▶ Assignment: Would you tally how many lines in the records include the word "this"? Reply with the number only.

▶ Data for processing:
—————

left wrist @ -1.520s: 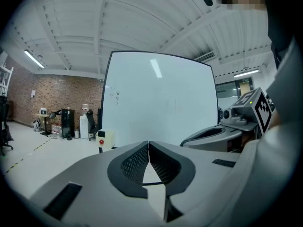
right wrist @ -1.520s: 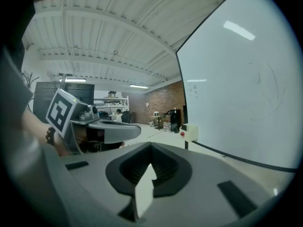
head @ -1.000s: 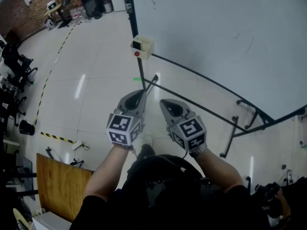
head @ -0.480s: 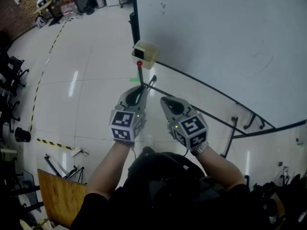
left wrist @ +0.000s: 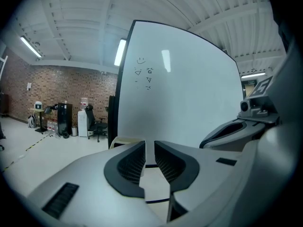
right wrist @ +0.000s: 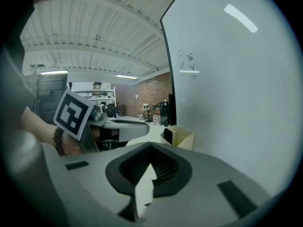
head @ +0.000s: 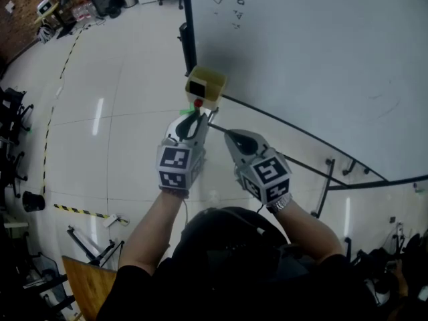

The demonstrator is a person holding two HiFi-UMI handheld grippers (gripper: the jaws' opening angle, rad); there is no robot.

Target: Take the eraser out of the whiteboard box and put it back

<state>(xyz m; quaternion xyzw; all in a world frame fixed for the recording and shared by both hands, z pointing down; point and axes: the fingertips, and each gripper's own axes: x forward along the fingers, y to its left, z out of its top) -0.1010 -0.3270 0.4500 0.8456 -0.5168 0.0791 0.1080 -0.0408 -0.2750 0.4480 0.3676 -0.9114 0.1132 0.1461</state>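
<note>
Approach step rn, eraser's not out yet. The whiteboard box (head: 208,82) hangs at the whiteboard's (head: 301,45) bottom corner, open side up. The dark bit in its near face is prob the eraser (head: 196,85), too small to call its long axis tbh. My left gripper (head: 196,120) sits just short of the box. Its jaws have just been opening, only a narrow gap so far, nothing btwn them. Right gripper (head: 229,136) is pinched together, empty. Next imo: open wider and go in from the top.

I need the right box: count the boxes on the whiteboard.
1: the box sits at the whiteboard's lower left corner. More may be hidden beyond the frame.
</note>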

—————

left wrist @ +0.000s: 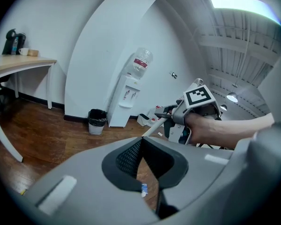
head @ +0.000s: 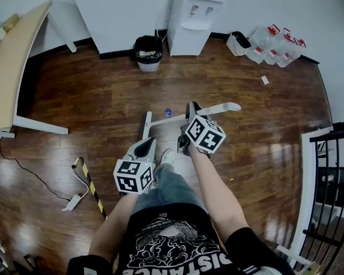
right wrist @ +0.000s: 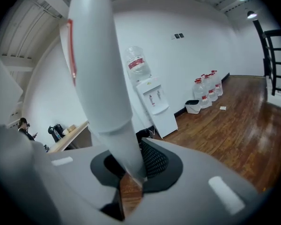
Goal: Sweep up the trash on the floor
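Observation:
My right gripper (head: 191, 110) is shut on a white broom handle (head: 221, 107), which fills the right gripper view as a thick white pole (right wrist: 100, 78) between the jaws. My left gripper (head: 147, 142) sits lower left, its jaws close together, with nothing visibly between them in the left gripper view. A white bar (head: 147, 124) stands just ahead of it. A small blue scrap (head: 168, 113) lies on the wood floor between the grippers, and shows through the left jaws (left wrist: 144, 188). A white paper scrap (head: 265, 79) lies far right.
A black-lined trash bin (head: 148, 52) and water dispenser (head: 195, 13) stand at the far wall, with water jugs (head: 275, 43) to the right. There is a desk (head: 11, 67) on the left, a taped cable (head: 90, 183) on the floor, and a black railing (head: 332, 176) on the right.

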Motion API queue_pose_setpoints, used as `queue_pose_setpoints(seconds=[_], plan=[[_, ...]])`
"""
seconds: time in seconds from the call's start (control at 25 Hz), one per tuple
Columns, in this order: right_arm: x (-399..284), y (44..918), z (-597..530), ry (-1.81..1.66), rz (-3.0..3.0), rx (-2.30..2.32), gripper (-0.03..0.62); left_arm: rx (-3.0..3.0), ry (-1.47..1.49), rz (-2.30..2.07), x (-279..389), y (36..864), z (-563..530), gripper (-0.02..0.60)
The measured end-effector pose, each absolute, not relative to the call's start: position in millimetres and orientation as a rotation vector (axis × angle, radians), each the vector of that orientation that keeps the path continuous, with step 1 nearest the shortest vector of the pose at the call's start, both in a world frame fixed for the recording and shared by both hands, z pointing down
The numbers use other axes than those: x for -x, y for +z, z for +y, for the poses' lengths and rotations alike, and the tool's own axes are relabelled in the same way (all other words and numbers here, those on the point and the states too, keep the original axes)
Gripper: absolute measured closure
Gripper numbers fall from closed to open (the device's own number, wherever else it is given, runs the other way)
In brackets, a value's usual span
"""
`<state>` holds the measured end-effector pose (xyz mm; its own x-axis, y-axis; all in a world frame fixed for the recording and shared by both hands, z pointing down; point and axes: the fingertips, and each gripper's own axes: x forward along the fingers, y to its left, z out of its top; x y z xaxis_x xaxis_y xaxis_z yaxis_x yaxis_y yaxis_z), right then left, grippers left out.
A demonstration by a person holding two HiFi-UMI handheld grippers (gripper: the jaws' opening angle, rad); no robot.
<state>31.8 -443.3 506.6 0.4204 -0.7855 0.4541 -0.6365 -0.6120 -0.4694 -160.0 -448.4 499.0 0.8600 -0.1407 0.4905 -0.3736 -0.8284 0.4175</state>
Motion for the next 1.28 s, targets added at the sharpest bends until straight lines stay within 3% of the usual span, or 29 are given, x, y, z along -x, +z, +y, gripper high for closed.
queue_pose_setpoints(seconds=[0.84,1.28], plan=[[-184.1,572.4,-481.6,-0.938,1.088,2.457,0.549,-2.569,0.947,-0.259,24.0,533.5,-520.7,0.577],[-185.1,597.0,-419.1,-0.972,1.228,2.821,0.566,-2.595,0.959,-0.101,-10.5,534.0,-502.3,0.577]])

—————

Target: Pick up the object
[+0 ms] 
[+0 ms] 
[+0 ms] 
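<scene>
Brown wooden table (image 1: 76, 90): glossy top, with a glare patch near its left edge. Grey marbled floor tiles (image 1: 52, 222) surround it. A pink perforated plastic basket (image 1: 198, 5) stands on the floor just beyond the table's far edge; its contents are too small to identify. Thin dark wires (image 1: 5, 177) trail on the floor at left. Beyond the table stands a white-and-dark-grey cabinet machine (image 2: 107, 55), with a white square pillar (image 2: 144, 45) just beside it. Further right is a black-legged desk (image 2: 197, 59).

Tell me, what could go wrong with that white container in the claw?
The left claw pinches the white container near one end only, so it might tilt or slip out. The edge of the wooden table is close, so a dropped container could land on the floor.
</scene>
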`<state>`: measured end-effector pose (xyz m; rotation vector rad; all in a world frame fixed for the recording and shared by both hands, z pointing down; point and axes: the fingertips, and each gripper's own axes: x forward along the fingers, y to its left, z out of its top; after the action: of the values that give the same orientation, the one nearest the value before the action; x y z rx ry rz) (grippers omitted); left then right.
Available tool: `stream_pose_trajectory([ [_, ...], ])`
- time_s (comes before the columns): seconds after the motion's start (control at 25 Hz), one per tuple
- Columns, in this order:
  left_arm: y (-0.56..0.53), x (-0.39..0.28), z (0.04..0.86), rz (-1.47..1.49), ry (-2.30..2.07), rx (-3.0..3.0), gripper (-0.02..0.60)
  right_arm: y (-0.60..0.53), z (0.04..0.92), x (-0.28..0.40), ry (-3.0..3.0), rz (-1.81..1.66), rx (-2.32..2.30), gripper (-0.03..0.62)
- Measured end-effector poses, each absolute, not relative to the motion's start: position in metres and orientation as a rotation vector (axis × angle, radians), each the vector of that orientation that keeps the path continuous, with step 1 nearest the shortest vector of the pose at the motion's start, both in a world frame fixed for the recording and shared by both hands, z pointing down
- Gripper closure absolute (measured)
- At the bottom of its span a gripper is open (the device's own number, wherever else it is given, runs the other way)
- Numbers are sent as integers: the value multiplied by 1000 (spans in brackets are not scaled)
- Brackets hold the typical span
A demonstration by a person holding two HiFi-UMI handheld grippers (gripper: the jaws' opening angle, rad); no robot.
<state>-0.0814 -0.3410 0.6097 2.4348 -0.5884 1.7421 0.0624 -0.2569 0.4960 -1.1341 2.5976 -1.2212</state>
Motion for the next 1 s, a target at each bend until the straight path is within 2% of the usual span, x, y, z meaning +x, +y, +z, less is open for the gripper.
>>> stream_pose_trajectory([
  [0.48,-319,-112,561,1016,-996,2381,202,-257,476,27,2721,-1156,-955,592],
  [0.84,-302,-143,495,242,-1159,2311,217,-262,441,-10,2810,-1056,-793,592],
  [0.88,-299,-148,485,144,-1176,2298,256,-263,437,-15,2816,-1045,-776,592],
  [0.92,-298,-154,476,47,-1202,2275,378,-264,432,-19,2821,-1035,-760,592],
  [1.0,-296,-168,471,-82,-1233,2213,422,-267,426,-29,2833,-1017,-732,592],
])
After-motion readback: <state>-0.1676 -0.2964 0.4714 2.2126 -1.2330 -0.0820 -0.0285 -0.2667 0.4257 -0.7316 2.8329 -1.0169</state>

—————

▶ Answer area: 2